Take the material below and reproduce, word for word, only the lines from the line with "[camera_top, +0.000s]" through the line with "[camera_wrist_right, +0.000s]".
[Material supplied]
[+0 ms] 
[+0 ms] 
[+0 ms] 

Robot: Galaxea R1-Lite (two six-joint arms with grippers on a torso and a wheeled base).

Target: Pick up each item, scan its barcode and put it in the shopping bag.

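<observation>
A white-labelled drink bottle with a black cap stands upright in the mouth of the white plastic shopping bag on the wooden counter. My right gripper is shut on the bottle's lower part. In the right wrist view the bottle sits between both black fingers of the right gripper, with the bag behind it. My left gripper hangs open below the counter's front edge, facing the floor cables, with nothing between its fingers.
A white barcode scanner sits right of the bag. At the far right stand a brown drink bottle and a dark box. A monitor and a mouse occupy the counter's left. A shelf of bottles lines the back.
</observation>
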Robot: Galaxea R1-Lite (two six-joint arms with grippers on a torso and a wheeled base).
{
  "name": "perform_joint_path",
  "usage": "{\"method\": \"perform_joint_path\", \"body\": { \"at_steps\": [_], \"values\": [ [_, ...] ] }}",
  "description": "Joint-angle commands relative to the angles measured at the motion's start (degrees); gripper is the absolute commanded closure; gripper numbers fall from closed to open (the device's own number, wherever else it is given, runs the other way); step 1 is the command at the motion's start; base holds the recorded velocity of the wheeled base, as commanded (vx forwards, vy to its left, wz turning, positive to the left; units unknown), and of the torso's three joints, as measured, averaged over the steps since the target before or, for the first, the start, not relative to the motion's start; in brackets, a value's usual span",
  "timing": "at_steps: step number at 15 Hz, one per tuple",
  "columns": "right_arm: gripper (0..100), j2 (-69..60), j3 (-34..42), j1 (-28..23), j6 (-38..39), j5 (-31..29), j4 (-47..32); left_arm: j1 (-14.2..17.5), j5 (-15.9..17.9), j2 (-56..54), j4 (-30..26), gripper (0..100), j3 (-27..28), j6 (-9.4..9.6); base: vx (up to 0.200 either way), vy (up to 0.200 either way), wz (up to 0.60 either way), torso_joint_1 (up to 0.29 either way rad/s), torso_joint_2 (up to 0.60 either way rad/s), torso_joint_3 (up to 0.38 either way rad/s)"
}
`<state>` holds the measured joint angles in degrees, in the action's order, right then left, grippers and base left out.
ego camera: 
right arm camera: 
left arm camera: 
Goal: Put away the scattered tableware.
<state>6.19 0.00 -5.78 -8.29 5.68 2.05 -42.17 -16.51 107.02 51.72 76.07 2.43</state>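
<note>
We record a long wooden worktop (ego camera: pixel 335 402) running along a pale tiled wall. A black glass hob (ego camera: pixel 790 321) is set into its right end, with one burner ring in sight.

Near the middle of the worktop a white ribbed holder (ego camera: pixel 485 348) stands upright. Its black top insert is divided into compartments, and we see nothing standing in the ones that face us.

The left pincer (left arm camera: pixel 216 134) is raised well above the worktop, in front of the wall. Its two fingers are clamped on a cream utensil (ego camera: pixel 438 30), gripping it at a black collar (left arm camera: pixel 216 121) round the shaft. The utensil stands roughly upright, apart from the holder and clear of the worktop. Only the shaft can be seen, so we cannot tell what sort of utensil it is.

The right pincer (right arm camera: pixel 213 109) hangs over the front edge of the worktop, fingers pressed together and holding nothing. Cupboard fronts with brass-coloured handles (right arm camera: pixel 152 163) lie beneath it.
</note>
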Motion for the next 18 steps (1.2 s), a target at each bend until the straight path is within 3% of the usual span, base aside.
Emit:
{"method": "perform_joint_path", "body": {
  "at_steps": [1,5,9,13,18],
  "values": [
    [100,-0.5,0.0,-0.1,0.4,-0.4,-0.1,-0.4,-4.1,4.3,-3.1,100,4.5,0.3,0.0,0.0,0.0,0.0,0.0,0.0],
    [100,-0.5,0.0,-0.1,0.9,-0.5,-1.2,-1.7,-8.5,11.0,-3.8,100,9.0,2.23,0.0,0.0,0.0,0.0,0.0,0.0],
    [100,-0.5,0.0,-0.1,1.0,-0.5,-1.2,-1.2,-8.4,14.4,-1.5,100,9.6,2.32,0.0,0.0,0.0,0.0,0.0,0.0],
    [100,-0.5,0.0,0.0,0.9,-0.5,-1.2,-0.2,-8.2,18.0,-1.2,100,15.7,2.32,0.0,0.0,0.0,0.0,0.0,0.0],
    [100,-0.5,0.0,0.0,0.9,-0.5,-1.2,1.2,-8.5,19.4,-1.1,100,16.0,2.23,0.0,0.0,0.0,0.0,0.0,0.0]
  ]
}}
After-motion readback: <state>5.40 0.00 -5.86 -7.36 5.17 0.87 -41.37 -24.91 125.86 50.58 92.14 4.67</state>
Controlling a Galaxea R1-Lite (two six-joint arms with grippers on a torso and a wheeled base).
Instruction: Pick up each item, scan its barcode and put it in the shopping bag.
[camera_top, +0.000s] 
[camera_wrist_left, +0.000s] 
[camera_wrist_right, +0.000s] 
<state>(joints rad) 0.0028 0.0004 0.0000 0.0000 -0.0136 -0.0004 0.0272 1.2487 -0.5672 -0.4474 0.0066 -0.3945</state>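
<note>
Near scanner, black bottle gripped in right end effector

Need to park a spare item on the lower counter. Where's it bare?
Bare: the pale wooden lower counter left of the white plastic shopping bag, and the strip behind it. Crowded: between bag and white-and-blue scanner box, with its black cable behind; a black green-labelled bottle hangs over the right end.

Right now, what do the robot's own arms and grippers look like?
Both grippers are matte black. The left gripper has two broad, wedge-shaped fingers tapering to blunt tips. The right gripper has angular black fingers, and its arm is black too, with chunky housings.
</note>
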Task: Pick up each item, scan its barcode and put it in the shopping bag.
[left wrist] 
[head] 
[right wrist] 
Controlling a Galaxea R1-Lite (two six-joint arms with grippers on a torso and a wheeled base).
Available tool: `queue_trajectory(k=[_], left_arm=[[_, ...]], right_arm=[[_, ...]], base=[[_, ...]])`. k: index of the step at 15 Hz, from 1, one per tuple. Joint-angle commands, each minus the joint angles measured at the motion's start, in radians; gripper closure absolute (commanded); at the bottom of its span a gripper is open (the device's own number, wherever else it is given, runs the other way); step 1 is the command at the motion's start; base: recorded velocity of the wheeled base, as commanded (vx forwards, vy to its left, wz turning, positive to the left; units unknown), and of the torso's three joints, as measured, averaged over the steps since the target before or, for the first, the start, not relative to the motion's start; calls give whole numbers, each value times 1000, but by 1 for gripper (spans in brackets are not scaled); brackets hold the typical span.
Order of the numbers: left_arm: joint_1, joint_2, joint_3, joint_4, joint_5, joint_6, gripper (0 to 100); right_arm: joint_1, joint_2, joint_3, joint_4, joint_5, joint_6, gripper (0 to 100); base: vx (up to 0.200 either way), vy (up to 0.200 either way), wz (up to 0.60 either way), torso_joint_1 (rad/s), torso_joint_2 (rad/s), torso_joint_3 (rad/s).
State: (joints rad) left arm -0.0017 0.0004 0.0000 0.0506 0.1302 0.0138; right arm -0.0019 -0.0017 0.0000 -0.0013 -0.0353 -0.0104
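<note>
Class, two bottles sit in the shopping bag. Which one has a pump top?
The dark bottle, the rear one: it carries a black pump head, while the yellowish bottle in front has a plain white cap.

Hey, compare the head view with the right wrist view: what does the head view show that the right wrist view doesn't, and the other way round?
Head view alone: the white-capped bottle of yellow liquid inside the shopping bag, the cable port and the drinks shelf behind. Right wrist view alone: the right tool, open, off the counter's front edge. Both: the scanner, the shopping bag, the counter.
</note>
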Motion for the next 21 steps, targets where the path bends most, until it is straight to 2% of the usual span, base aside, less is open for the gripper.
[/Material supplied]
Written reply =
[camera_top, +0.000s] 
[camera_wrist_left, +0.000s] 
[camera_wrist_right, +0.000s] 

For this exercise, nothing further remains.